The Corps’ first letter, dated Dec. 2, asked Helis to respond to several concerns about the controversial project that were brought up in public comments on the wetlands permit application. The second letter, dated Dec. 4, restated concerns that had been raised by the U.S. Environmental Protection Agency and also raised a new issue: whether Helis has adequate contingency plans in place for a major storm that causes flooding in the area, such as Hurricane Isaac in 2012.

The EPA has urged the Corps to withhold the wetlands permit until the company can prove that drilling a well at the site, near the southeast corner of a wooded 960-acre tract northeast of Mandeville, will have the smallest environmental impact possible.

Opponents of fracking, who have packed public meetings in St. Tammany Parish over recent months, are hopeful that acquiring the wetlands permit will prove an insurmountable obstacle to the project.

The state Office of Conservation put a number of conditions on the permit that it granted to drill the 13,000-foot vertical well, but Beuerman said none of them came as a surprise to Helis. The company already had indicated it was willing to take the steps the state is requiring, he said.

“The department felt that they wanted to memorialize that in the permit, and we get it,” he said.

Those conditions include using only surface water in privately owned ponds for the hydraulic fracturing, or fracking, process, which involves injecting water, sand and other chemicals at high pressure into a horizontal shaft to create fissures in rocks, through which oil or gas can be pulled to the surface.

Other conditions spelled out in the permit include extensive air, water and noise monitoring. Disclosing the chemicals used in the fracking process, which also is spelled out in the permit, is already required, Beuerman said.

Patrick Courreges, a spokesman for the Office of Conservation, said the number of conditions attached to the permit was unusual and that the detailed list stemmed from a public hearing held in November at Lakeshore High School.
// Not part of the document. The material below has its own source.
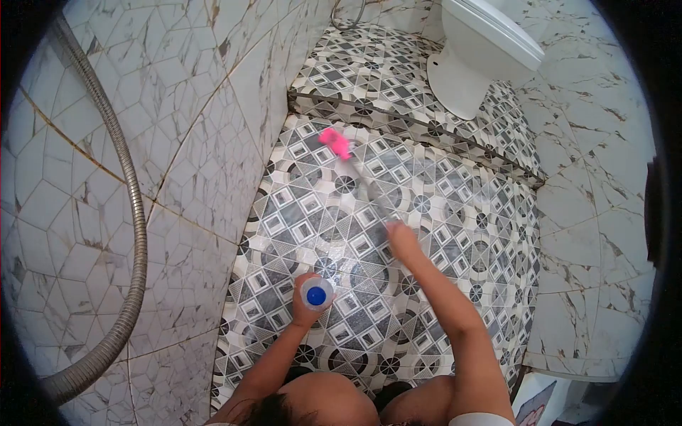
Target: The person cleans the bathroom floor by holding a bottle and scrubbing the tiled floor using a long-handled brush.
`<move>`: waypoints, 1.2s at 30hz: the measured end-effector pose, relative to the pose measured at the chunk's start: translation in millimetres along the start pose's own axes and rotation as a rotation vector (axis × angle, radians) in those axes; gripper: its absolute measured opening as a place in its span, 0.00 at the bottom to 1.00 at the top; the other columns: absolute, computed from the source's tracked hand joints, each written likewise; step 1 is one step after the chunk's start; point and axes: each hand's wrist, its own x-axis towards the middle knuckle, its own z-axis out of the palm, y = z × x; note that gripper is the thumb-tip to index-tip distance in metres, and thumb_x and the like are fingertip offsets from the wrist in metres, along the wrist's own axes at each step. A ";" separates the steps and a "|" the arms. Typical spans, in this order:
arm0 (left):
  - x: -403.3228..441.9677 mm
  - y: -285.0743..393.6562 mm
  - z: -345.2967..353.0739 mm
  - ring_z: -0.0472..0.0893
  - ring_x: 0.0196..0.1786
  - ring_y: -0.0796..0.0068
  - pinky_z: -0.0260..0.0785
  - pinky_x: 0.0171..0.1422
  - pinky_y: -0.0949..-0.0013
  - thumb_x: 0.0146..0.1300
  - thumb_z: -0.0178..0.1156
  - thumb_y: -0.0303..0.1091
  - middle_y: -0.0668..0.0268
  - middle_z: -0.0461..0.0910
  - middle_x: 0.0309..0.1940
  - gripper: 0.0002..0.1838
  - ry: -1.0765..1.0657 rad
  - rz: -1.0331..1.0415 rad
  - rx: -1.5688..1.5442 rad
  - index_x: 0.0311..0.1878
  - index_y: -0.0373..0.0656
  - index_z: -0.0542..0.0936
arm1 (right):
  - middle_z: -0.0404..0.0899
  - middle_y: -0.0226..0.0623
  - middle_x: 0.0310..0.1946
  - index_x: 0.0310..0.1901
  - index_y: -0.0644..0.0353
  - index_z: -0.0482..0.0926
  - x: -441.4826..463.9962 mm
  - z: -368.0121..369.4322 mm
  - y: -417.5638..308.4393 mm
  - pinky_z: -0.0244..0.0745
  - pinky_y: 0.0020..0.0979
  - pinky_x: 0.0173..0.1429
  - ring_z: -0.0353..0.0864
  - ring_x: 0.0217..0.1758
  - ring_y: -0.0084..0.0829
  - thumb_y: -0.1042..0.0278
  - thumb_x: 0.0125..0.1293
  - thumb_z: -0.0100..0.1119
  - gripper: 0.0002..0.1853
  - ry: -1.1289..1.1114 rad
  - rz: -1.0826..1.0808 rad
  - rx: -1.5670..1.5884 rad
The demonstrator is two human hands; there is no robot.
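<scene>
My left hand [302,307] is closed around a pale bottle with a blue cap [317,295], seen from above. My right hand [403,243] grips the end of a long grey handle with a bright pink head, which looks like a scrub brush [334,143]. The handle is blurred and slants away to the upper left. Its pink head is over the patterned floor, close to the step; whether it touches the tiles I cannot tell.
Patterned tiles cover the floor [355,298]. A raised step [419,128] crosses the far side, with a white toilet [483,57] on it. Along the left marbled wall hangs a metal shower hose [135,213]. My knees [323,401] are at the bottom.
</scene>
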 end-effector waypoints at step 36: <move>-10.4 -23.0 0.8 0.75 0.49 0.68 0.68 0.55 0.66 0.42 0.73 0.30 0.63 0.74 0.46 0.33 -0.013 -0.058 0.024 0.54 0.40 0.70 | 0.78 0.60 0.35 0.37 0.68 0.78 -127.0 -75.8 228.4 0.75 0.48 0.38 0.79 0.39 0.55 0.47 0.72 0.32 0.31 0.135 0.553 0.052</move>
But that hasn’t stopped fracking opponents, such as the group Concerned Citizens of St. Tammany, from calling the Office of Conservation a rubber-stamp agency.

Helis does not view the permit conditions or the cost of implementing them as a deterrent to the project, Beuerman said. Nor, he said, is Helis concerned about the rapidly dropping price of oil: The company is taking the long view, he said, and is not looking at the price of oil today or tomorrow.

But falling oil prices have led at least two other oil companies to stop drilling in the Tuscaloosa Marine Shale, the geologic formation that underlies St. Tammany Parish, and that Helis will be tapping.

The Associated Press reported that Comstock Resources, of Frisco, Texas, announced last week that it would stop drilling in the Tuscaloosa formation until prices rise. That followed action by Halcó n Resources, which said last month that it was leaving the Tuscaloosa Marine Shale.

Wells into the Tuscaloosa shale thus far have tended to be more expensive than those drilled into other shale formations, though energy firms expect the costs will fall as the geology of the Tuscaloosa is better understood.

But Helis isn’t the only company sticking to its plans to drill into the Tuscaloosa. Beuerman noted that another energy firm active in the shale, Goodrich Petroleum, is expanding its drilling in the formation.